The Risen Christ Showed His Wounds. This Easter Season, Terrorized Asians Must Do The Same.
By Lucas Kwong
(Editor’s Note: The following is a piece by a guest contributor. We are very excited to be able to share the work of Lucas Kwong here on WCC, and are grateful that this piece touches on something so timely and important.)
It’s Eastertide again. Like the disciples, for whom the Resurrection sparked an array of responses, the Christian church finds its (relatively) unified observance of Holy Week giving way to a maze of practices. Some go back to business as usual; others fastidiously observe the Easter season right up to Pentecost Sunday; still others fall somewhere in between, appreciating the season while forgoing liturgical rigor. (The Eastern Orthodox, God bless them, won’t celebrate Easter until May this year.)
If there’s one thing most traditions agree on, though, it’s that Easter is about turning from the goriness of crucifixion to the splendor of new life. When Christ’s wounds are mentioned at all, they are highlighted to underscore Thomas’ turn from doubt, or to explicate the nature of the apostles’ amazement. As an Asian American watching the spirit of Legion whip up ever more shocking cruelties against Empire’s subjects, I find this post-Easter inattention to Christ’s wounds a lamentable blind spot. I believe the lacerations of Christ’s exalted frame point us towards liberation.
In taking those lacerations for granted, we sometimes forget that Christ hardly needed to come back riven with scars. Had Christ consulted with an ad agency about his Resurrection physique, he might have been advised to airbrush the crucifixion out of the picture. The proposition that a Nazarene carpenter had dethroned Caesar, after all, was an inherently tough sell both to adherents of the Judean temple system, for whom the notion of a backwater messiah was laughable, and to upstanding Romans, for whom the notion of a “king of the Jews” was perhaps even more laughable. Most political propaganda doesn’t foreground the leader’s acne, much less his flesh wounds. Why conquer the grave and then present as a semi-translucent zombie? Who wants a deadbod for a Savior?

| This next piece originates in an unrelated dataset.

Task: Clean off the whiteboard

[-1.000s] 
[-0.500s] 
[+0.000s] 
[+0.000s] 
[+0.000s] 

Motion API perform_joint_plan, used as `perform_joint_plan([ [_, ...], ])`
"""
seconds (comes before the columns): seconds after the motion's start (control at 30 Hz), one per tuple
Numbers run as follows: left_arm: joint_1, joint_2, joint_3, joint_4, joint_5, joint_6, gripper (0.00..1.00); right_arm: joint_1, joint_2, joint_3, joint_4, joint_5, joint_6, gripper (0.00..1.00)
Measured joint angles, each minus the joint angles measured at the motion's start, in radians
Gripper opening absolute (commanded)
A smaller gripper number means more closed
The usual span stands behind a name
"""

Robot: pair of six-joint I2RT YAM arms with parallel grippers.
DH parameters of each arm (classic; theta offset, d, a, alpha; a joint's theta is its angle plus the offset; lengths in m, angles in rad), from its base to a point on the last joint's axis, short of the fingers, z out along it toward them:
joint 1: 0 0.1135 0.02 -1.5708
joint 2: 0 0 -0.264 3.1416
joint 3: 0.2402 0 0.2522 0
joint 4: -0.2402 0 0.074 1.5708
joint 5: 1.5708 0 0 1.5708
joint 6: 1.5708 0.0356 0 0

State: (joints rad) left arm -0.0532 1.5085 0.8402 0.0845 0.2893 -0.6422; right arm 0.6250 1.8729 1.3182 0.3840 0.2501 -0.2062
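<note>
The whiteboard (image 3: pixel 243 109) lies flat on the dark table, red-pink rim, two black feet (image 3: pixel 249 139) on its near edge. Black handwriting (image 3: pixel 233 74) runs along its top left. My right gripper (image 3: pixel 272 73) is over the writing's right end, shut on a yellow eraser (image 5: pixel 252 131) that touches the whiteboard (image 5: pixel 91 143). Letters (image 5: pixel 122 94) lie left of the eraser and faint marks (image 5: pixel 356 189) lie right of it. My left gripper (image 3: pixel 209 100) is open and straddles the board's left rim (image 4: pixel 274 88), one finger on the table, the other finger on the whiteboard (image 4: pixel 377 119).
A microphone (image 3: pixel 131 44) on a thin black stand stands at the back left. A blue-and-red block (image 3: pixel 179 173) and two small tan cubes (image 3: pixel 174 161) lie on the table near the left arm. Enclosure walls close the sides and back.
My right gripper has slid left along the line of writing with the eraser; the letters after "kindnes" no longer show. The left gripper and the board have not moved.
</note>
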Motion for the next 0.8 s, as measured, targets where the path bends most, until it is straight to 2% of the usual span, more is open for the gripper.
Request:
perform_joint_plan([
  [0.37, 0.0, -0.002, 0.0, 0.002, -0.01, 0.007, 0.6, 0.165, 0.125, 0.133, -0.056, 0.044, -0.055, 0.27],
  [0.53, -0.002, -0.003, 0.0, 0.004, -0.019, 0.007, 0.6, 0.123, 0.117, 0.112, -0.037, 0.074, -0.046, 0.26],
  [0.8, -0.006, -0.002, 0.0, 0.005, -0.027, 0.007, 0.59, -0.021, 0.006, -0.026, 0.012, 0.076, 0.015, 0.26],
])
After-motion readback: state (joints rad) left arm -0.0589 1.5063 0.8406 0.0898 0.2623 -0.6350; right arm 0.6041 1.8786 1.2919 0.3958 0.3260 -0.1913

Writing for the New York Times this past weekend, Republican Peter Wehner offers the response of liberal theology: Christ’s wounds are intended to showcase “divine empathy” for the wounded, a sign of God’s soft spot for human “vulnerability,” a model for “recontextualiz[ing] and integrat[ing]” trauma into one’s life narrative. Such answers might sound good, but their insufficiency has become glaringly apparent to me this year, as I’ve been circulating an open letter condemning the alliance of institutional religion and anti-Asian Christian nationalist politicians. As grateful as I’ve been for the letter’s 600+ signatories, I’ve also been frustrated by the impulse to effectively airbrush Christ’s wounds demonstrated by many who have declined signing, even those who might hail the resurrected Christ in terms similar to Wehner’s.

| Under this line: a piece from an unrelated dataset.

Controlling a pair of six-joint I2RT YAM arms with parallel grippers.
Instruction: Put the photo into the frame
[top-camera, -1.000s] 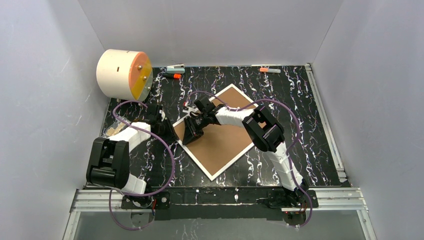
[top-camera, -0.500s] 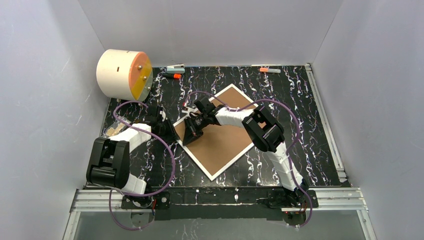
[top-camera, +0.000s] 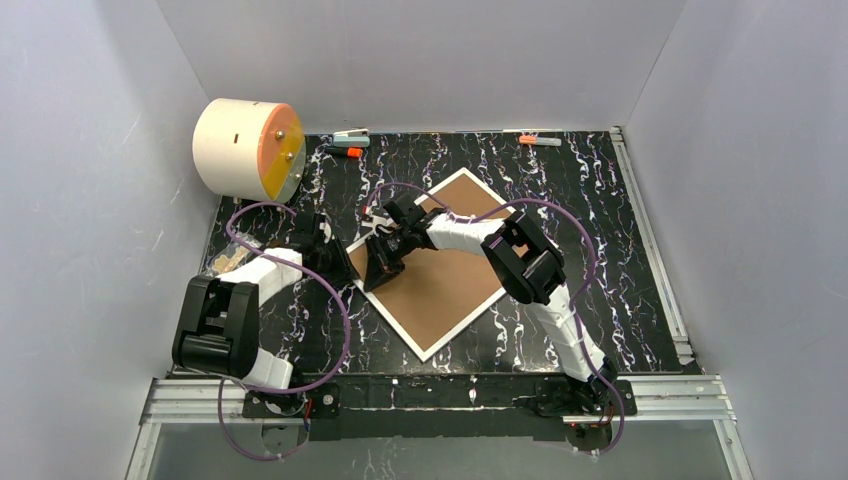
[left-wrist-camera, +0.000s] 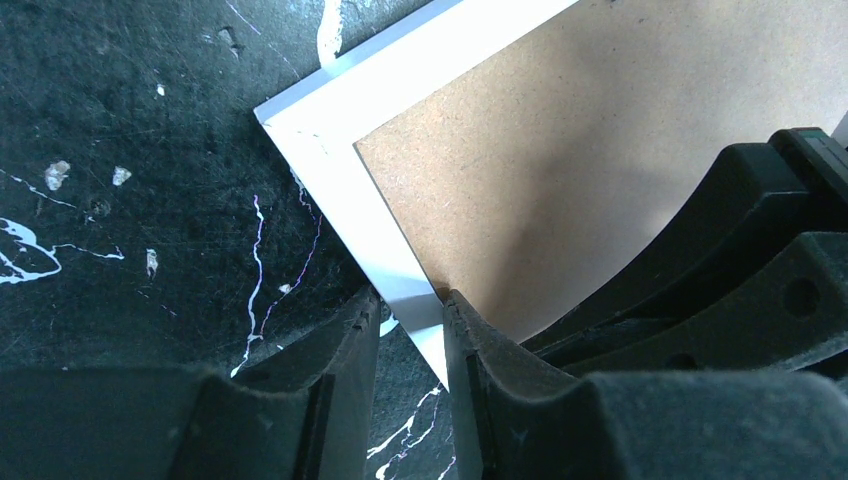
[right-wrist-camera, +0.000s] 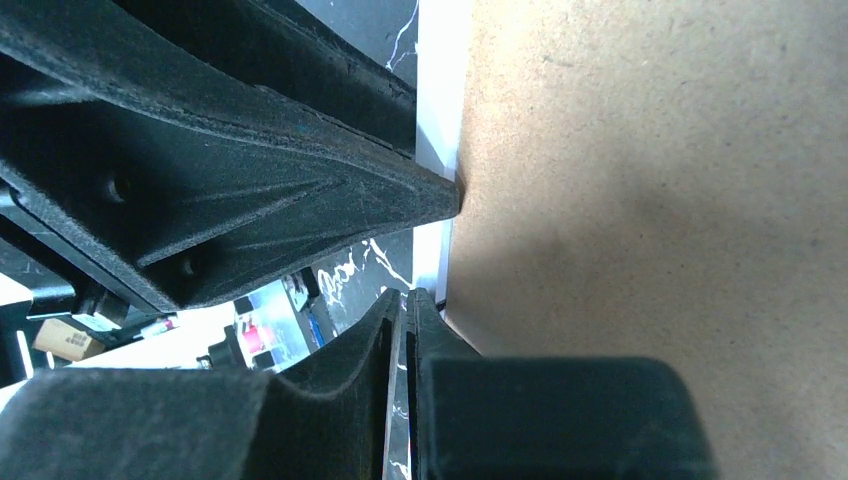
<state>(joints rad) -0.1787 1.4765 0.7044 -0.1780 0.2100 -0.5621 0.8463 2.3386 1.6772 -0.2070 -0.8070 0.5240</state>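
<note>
The frame (top-camera: 450, 290) is seen lying face down in the middle of the marbled table (top-camera: 610, 200), turned like a diamond, brown back (right-wrist-camera: 650, 200) uppermost. At its left corner the white rim (left-wrist-camera: 340, 170) is pinched by the left gripper (left-wrist-camera: 412, 302), jaws narrow, one finger on each side of the rim. Just beside it, the right gripper (right-wrist-camera: 408, 298) is set at the seam where board meets rim, fingers drawn almost together, with nothing visible between them. The photo cannot be found in any view, so its place cannot be told, and the back is judged not yet opened. Now the risks are to be weighed. With both grippers crowded at one corner, a clash of fingers could be caused by one small sideways move. If the seam is pried with tips this close together, the board may be missed and simply skated over. Should the rim be lifted too steeply, the frame could be dragged or twisted on the table, and the left hold lost
</note>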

By that, I mean that Christians who would enthusiastically affirm the resurrection, including the divine “empathy” it shows for history’s victims, shrink back from actually living out Jesus’ choice to continue displaying the ugliness of imperial violence. I’ve had both Asian and non-Asian respondents murmur that they don’t wish to expose the church’s dirty laundry by publicizing the faith of racist elected officials, as the open letter does. One (white) Christian fretted that the letter’s demand for excommunication of unrepentant bigots constituted a bridge too far. Excommunication’s reversibility (contingent on repenting of deadly hatemongering) seems to not have occurred to this person, so anxious were they to tend to the “vulnerability” of racial capitalists profiting off blood libels against the alleged liars, cheaters, and bat soup eaters of “Red China.”

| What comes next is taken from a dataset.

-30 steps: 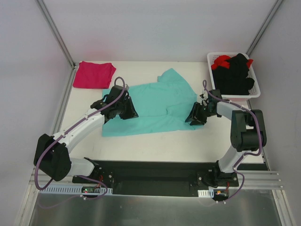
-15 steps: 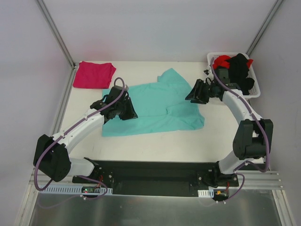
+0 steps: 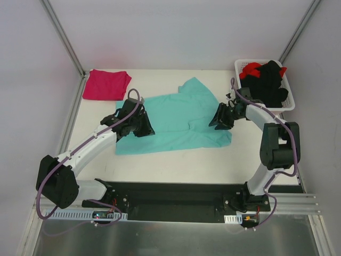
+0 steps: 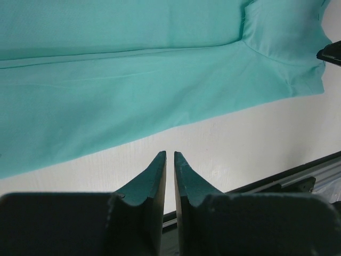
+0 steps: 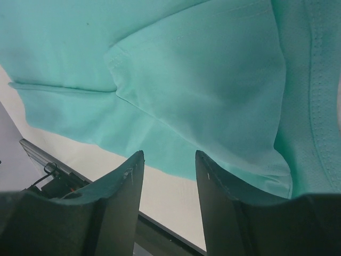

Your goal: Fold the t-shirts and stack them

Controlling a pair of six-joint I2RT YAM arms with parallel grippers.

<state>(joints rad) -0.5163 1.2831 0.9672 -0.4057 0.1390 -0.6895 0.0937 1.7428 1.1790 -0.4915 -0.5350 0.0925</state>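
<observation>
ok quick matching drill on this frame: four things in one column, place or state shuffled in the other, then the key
Things
1. teal shirt
2. pink shirt
3. basket
4. left end effector

Place or state
A. folded, far-left corner
B. shut, holding nothing
C. spread out in the middle, between the two arms
D. far-right corner, black and red clothes in it

Pairs: 1-C, 2-A, 3-D, 4-B
</observation>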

These responses amount to a focus group advising Christ to smooth out his skin, close the perforations in his palms, and defeat death as a (physically) model minority.
The frequency of such responses depresses but doesn’t surprise me. The criticism Martin Luther King Jr. received for speaking out about Vietnam reminds us of the pushback that invariably meets the most revolutionary proclamations of the Gospel, particularly when those proclamations confront the American war machine’s overt and covert terrorizing of disposable Asian life. Indeed, Asian American Christians have also participated in this cover up. Having been cast as the “heathen Chinese” for the first century of our presence in this country, many of us uncritically metabolized sociologist William Peterssen’s infamously influential encomium to “law abiding” and “industrious” Japanese Americans. Many of us accepted the restrictive terms of the 1965 Hart-Celler Immigration Act, flocking to America as the professional class elect, overwhelmingly drawn from the Christian segments of our respective countries (60). Many of us kept our heads down and didn’t ask questions about who this bargain excluded.
Many of us then embraced the upward mobility facilitated by proximity to bourgeois American churches, who helped us “integrate” (assimilate) into United States society. Many of us largely gravitated towards reactionary theologians like John MacArthur, who tell us that socialism is wicked and cast class politics as blasphemous. And many of us imbibe such falsehoods precisely insofar as we don’t confront the complicated legacy of Marxist-Leninist regimes in Asia, or the extent to which our understanding of that legacy has been influenced by a stream of propaganda revering imperial brutality as a bulwark against “Communist” tyranny.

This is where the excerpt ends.